## Problem to solve
What lines in the records below include the word "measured"? Return each one.

·····

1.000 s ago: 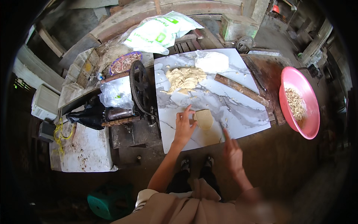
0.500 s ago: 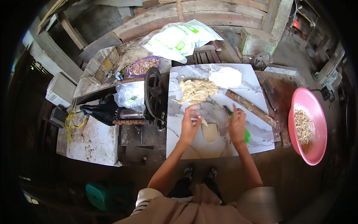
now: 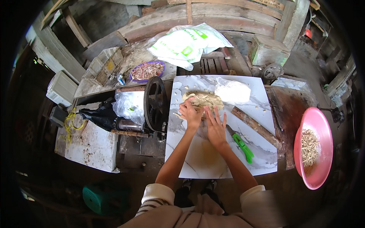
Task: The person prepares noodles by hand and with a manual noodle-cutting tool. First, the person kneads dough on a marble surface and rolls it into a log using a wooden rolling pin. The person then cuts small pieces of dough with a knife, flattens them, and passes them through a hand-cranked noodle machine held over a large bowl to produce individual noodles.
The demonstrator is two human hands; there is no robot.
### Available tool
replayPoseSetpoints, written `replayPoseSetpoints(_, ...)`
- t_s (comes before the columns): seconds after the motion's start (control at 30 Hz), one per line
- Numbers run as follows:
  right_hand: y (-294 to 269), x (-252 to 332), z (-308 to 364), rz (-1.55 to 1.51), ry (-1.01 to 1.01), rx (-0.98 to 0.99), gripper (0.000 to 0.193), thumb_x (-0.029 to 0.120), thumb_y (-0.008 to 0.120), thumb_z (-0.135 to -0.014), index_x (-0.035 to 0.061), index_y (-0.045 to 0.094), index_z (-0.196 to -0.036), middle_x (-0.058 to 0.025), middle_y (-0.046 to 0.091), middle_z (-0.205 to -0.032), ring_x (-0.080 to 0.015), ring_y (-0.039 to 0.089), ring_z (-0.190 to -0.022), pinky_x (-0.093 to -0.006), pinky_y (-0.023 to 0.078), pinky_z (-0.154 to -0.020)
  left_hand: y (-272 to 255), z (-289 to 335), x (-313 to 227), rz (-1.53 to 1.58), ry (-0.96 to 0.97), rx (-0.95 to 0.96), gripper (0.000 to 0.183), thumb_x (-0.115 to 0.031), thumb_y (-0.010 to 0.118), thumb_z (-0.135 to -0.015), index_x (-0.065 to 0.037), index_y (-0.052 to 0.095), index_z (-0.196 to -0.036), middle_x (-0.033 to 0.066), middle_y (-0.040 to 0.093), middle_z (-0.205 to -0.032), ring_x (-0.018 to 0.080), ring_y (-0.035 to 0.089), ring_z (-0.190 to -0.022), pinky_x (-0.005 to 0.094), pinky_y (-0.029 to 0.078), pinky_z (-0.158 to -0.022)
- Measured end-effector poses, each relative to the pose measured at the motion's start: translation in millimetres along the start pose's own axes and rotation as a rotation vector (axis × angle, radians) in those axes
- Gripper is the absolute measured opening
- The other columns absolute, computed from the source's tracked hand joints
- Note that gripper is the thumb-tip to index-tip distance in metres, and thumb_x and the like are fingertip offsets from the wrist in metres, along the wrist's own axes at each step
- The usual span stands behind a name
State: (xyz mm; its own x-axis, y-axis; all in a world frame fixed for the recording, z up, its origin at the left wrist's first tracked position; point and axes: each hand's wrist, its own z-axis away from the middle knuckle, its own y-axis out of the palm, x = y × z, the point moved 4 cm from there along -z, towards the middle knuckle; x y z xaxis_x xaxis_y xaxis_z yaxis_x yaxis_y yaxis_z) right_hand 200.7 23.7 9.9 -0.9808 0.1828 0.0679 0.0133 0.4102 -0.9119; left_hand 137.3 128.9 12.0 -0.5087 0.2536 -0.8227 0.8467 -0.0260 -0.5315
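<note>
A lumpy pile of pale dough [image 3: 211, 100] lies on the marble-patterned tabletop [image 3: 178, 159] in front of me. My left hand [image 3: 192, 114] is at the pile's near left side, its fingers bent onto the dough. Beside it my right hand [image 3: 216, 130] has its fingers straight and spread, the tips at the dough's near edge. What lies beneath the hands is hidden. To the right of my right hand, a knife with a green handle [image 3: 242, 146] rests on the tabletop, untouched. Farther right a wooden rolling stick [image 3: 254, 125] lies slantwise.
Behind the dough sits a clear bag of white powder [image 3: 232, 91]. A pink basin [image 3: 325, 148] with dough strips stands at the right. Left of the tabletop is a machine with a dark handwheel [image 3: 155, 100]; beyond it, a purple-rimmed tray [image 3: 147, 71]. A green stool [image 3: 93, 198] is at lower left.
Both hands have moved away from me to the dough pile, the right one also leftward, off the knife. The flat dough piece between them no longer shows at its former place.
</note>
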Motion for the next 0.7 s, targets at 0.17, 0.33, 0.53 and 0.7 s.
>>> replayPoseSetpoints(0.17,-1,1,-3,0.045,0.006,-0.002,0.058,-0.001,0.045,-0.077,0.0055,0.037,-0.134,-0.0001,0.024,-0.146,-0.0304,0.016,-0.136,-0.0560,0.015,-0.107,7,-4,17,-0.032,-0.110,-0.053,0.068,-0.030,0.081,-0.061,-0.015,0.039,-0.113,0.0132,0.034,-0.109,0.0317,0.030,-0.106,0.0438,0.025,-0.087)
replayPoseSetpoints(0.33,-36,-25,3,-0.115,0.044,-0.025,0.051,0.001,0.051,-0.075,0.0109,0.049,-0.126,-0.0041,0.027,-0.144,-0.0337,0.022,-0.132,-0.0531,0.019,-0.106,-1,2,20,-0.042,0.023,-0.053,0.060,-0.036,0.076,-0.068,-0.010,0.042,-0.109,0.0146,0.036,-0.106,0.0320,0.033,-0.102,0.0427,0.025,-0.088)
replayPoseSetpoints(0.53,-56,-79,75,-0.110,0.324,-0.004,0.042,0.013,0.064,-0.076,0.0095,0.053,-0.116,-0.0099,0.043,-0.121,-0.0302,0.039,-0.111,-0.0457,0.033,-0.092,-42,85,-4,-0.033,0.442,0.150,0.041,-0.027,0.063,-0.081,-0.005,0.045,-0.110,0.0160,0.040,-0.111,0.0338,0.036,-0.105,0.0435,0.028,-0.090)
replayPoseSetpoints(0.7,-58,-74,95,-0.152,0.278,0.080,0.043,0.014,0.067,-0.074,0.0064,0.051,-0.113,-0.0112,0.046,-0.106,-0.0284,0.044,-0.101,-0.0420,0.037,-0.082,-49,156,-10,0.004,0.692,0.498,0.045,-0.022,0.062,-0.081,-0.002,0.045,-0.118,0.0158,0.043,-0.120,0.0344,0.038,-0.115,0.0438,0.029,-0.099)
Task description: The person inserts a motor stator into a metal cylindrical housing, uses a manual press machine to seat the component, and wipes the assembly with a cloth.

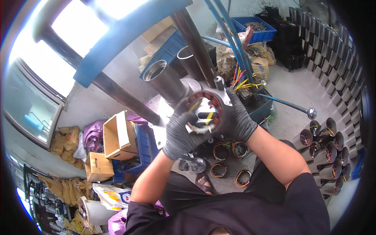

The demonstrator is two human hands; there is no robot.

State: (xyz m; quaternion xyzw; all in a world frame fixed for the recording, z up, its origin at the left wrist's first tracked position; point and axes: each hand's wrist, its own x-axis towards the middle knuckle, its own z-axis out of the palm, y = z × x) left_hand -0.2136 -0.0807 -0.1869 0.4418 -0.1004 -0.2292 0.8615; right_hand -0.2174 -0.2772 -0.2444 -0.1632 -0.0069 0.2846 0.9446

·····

## Completed exercise
- Measured end-effector poses, each relative to the pose measured at the motion's start: translation in millimetres along the start pose's own axes and rotation as a rotation vector (axis × angle, radians) in those axes
- Gripper is the absolute measured opening

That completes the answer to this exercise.